* The data *
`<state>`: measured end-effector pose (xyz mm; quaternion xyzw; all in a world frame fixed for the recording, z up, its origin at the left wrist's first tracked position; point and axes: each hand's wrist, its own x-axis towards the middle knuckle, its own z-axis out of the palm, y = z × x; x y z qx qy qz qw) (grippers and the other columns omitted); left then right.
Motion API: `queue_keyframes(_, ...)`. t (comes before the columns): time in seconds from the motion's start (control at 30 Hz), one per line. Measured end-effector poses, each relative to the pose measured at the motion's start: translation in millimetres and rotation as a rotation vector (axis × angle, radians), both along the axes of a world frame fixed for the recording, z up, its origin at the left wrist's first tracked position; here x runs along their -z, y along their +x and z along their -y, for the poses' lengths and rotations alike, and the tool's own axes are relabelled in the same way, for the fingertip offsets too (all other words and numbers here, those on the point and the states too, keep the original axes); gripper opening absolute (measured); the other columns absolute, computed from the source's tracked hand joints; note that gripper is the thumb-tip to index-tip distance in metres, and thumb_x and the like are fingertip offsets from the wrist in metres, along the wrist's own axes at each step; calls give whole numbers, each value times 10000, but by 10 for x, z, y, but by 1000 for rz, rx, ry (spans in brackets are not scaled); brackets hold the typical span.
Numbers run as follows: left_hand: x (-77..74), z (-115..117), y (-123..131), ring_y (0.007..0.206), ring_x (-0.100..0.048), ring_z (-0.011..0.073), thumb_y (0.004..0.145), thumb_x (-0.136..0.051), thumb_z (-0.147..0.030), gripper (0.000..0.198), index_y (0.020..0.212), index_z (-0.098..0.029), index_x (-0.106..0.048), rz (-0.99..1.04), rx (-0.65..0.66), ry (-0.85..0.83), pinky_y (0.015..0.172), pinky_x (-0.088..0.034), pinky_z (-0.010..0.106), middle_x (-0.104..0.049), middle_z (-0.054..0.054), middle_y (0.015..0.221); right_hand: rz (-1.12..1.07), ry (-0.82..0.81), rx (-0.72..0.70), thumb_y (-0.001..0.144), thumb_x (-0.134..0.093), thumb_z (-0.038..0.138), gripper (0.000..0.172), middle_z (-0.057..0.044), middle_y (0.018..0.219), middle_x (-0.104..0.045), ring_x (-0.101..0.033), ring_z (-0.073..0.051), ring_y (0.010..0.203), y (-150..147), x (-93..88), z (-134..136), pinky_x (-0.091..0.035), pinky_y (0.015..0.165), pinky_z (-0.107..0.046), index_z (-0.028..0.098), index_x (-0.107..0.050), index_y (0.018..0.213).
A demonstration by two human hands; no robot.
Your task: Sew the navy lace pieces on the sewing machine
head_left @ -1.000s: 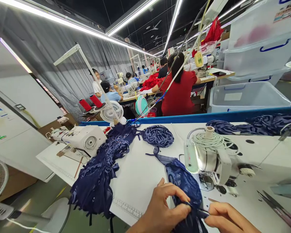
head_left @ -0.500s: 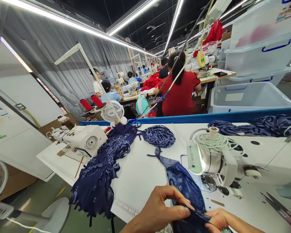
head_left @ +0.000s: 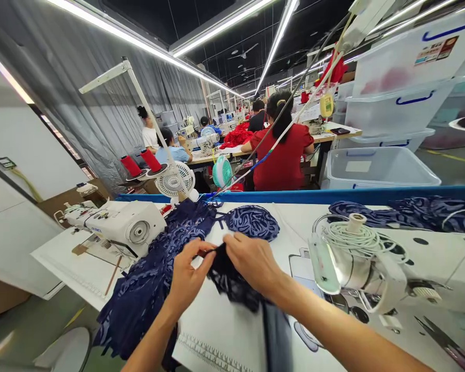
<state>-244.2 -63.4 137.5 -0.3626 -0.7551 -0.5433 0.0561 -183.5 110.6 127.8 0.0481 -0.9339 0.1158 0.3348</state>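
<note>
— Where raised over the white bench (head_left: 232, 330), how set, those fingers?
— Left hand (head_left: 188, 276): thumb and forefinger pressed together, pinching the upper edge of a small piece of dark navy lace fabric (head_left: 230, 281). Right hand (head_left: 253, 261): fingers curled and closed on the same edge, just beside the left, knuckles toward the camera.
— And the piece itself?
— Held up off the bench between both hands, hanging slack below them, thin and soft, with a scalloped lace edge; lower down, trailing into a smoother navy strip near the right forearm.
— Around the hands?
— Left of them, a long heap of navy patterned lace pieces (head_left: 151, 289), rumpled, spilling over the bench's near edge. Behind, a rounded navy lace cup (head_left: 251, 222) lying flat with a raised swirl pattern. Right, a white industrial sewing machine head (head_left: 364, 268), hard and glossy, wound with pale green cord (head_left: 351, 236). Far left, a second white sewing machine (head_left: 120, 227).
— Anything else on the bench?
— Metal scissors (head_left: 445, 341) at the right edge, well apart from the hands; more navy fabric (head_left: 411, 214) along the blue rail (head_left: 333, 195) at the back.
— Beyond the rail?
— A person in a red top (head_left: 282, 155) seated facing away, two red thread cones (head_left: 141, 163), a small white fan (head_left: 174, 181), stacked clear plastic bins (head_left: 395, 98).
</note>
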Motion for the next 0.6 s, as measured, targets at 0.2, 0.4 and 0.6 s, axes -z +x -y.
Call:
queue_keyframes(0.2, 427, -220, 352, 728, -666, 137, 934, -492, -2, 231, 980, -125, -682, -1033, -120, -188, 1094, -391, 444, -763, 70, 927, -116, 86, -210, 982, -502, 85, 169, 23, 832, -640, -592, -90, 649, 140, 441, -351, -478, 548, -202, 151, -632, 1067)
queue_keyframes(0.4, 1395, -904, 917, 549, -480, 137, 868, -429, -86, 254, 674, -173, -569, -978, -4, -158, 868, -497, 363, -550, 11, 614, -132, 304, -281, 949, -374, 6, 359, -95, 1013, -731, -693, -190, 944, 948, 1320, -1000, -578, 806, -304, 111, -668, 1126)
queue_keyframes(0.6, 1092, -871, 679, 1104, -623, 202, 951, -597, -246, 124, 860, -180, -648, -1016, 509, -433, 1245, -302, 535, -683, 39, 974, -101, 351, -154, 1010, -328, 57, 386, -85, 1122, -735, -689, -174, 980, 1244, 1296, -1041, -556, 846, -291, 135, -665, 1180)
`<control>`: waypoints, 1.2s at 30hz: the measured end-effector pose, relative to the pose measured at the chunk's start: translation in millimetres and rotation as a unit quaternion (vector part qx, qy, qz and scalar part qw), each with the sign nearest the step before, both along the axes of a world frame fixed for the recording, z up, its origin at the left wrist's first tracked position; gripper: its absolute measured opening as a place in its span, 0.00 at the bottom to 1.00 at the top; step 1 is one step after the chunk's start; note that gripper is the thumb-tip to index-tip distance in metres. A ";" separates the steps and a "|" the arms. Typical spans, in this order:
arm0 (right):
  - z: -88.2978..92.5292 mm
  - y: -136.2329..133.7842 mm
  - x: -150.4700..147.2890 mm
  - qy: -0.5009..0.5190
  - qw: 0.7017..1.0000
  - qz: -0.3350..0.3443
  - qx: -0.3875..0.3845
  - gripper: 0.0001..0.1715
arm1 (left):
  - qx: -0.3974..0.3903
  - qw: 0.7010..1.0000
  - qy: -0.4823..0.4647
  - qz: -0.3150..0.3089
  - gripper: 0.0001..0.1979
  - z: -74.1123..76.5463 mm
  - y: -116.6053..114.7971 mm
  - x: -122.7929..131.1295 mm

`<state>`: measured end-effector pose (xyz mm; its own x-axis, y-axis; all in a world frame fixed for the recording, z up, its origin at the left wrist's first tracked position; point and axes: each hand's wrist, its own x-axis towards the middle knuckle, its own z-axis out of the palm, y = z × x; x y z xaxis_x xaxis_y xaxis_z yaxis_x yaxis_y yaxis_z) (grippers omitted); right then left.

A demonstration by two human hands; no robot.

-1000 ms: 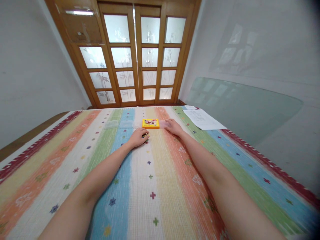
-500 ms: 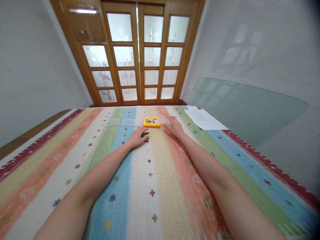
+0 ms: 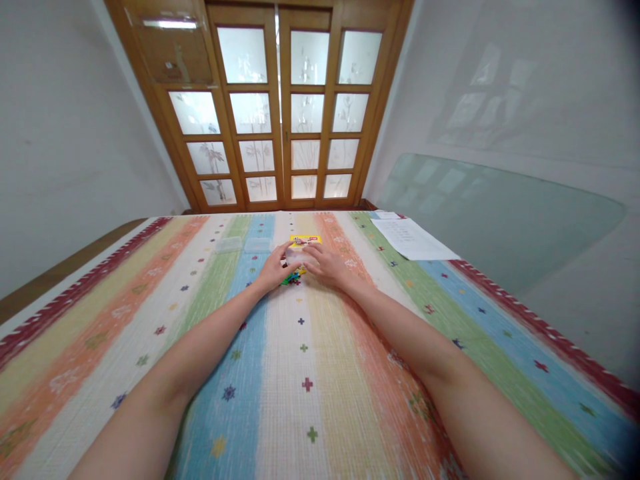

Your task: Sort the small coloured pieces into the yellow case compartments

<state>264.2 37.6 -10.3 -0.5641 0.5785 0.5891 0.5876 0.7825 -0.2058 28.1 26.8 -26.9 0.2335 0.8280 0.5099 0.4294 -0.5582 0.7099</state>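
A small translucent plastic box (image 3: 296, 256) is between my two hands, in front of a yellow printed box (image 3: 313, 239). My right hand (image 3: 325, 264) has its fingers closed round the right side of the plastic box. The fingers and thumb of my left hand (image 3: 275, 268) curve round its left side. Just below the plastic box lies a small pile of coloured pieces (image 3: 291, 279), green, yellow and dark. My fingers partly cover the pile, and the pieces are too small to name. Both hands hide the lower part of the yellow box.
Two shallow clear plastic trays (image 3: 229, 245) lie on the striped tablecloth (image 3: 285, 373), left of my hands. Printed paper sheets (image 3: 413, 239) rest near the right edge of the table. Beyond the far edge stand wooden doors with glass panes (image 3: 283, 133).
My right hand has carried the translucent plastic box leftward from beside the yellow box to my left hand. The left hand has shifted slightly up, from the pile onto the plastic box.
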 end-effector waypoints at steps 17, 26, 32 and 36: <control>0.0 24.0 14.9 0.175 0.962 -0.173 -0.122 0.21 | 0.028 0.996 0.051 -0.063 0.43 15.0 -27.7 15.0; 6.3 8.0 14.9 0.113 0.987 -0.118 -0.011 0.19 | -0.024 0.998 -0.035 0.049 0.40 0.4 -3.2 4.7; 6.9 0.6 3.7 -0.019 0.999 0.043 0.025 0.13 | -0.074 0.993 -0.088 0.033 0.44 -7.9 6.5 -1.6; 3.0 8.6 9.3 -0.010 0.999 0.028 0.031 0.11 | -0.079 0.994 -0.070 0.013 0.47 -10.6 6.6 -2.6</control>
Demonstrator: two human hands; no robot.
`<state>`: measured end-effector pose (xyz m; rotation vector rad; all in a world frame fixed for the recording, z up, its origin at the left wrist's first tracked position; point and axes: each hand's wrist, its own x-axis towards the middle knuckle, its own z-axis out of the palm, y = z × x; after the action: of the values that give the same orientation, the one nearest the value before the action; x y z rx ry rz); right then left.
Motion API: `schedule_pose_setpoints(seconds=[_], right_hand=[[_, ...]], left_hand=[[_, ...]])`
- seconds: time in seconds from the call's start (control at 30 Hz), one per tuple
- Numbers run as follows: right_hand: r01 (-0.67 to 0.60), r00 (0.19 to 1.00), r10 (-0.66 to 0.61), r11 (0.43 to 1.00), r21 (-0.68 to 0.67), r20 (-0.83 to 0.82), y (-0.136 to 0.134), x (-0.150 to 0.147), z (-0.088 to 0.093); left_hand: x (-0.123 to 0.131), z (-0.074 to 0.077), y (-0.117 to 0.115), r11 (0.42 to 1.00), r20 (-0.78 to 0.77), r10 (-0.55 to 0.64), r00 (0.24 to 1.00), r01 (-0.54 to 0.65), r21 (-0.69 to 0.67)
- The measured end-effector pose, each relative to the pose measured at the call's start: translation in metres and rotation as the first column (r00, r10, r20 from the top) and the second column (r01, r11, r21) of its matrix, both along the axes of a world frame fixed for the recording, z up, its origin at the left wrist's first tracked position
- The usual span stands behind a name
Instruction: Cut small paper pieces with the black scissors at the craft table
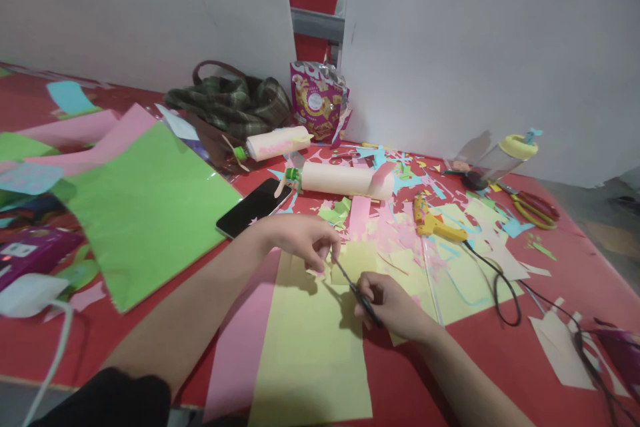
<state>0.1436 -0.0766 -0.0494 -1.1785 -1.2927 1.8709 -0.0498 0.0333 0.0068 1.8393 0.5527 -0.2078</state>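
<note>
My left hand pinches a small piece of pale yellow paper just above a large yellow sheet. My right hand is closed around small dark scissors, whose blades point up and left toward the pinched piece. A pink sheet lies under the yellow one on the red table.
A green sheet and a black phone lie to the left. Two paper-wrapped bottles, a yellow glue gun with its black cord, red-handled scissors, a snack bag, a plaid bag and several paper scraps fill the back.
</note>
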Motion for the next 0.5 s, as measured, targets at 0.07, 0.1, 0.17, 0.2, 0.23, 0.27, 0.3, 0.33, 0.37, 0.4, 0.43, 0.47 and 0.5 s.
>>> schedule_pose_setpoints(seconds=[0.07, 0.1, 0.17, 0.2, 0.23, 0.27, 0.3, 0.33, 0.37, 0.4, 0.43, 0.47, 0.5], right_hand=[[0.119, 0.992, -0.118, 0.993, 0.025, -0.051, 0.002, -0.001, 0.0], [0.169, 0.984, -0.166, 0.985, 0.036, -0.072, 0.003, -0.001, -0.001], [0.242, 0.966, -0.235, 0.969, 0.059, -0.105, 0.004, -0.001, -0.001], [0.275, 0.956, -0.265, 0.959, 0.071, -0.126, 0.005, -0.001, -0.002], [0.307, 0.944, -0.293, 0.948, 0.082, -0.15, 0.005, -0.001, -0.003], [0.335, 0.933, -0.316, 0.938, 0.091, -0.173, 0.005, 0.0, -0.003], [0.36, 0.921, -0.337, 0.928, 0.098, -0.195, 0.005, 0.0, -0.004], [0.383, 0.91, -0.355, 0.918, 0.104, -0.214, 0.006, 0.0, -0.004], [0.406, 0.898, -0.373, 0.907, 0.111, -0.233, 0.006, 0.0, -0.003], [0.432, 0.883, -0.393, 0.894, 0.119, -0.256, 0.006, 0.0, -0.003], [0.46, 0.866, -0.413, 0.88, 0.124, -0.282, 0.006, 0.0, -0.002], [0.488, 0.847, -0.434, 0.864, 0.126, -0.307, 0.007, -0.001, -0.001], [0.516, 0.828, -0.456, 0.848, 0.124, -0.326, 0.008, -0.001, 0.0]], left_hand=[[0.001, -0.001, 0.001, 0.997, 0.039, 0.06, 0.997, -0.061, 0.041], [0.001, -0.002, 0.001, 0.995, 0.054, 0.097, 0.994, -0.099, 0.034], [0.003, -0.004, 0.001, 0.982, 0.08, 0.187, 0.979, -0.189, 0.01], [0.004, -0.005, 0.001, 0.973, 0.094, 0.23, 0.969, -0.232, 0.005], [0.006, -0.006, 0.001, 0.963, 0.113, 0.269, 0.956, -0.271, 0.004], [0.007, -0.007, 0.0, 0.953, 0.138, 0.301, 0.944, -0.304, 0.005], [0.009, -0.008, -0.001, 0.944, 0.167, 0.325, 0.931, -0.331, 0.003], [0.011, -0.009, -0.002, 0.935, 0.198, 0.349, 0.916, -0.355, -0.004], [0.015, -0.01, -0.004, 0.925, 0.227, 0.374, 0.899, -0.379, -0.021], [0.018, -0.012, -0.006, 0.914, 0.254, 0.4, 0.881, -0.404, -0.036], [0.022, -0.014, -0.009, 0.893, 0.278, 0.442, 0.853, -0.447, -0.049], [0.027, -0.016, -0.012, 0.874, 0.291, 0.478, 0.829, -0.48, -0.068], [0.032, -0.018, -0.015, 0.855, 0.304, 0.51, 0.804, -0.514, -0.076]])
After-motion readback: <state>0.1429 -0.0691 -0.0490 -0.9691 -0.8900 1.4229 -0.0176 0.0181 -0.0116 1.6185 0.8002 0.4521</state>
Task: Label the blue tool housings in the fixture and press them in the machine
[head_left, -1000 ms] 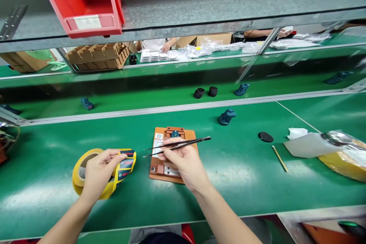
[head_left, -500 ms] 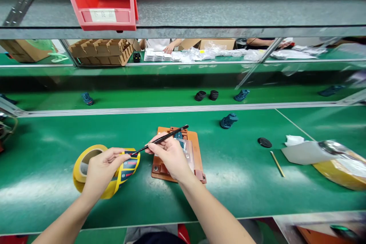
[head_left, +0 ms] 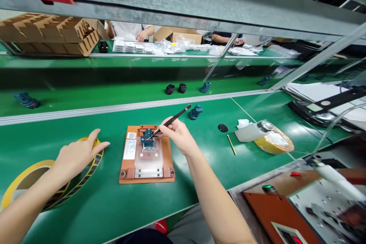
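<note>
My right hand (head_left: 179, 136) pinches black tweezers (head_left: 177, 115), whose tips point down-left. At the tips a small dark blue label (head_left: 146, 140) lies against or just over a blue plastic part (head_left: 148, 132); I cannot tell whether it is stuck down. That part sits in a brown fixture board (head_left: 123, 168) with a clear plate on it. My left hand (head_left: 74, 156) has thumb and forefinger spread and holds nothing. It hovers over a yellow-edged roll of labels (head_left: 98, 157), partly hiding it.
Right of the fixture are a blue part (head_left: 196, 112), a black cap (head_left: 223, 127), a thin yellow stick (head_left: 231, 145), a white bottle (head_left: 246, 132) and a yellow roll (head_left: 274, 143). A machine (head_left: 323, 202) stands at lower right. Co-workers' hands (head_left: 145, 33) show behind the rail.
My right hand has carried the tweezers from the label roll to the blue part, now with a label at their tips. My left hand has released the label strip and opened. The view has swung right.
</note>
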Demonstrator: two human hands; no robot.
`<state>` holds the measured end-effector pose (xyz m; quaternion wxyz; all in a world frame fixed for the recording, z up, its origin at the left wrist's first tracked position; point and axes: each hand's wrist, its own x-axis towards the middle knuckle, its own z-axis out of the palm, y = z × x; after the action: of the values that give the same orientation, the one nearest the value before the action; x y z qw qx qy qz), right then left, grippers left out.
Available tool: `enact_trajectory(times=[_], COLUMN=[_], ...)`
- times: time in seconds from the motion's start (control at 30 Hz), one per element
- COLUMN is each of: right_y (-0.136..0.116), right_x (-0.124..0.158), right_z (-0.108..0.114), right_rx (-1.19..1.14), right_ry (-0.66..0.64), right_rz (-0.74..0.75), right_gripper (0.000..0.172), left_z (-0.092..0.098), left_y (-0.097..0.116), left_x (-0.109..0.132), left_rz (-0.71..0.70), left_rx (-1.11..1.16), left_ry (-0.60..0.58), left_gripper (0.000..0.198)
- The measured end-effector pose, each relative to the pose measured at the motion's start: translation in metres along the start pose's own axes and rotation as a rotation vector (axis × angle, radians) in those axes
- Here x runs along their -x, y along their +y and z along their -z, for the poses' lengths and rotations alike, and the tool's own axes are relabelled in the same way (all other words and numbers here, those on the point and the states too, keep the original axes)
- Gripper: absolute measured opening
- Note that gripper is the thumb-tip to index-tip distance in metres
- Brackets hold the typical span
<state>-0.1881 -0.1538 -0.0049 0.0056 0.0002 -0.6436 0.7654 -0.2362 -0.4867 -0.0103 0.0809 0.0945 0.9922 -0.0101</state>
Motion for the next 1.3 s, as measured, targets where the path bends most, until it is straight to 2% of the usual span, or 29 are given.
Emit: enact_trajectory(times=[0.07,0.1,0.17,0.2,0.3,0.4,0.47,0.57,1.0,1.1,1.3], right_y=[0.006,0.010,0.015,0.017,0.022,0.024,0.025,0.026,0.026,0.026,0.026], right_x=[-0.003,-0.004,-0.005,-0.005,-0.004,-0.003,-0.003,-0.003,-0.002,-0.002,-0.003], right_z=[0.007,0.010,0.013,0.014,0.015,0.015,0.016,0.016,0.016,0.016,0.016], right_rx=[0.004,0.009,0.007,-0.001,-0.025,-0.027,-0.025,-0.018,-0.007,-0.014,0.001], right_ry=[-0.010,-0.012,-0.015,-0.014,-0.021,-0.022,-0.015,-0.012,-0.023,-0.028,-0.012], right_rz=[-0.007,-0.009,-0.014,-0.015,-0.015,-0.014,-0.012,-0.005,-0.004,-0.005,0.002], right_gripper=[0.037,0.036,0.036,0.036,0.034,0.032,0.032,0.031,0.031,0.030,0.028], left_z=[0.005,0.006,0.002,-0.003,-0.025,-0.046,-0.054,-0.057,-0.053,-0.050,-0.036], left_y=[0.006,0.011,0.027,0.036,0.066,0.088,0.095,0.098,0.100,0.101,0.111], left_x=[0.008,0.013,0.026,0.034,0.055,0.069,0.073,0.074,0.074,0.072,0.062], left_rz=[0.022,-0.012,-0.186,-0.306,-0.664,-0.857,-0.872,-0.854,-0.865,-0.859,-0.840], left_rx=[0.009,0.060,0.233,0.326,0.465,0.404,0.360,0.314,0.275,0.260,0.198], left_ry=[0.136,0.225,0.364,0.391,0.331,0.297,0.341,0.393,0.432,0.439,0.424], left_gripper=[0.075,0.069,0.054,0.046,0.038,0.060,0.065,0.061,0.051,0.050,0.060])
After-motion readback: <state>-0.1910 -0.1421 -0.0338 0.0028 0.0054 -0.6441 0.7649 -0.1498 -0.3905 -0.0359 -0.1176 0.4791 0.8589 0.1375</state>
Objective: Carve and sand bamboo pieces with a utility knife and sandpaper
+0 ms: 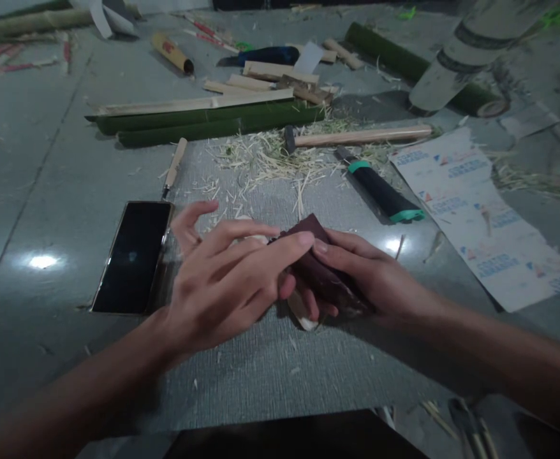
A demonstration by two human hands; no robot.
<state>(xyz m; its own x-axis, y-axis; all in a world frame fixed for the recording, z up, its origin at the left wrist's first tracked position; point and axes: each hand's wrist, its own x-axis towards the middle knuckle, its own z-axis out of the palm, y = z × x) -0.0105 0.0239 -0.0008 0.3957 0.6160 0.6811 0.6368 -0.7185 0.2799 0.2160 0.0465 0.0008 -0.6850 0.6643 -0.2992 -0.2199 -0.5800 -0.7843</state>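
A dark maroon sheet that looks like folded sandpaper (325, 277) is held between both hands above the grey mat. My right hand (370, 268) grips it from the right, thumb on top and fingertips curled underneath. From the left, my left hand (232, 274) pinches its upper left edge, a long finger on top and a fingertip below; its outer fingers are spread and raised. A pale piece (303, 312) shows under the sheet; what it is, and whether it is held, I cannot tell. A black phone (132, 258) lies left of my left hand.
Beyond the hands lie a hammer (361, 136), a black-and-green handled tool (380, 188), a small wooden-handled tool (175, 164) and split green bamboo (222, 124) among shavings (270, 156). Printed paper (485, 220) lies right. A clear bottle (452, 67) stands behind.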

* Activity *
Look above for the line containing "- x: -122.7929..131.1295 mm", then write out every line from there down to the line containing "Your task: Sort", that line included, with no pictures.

* Answer section *
  - x: -122.7929..131.1295 mm

`<state>`: measured end-effector pose (xyz mm; its own x-axis, y-axis; all in a world frame fixed for the recording, z up, its origin at the left wrist's first tracked position; point and axes: each hand's wrist, its own x-axis towards the middle knuckle, its own z-axis out of the palm, y = z × x; x y z xaxis_x xaxis_y xaxis_z yaxis_x yaxis_y yaxis_z) (grippers omitted); right then left.

A demonstration by two human hands; no robot.

-1000 ms: 
-500 ms: 
+0 ms: 

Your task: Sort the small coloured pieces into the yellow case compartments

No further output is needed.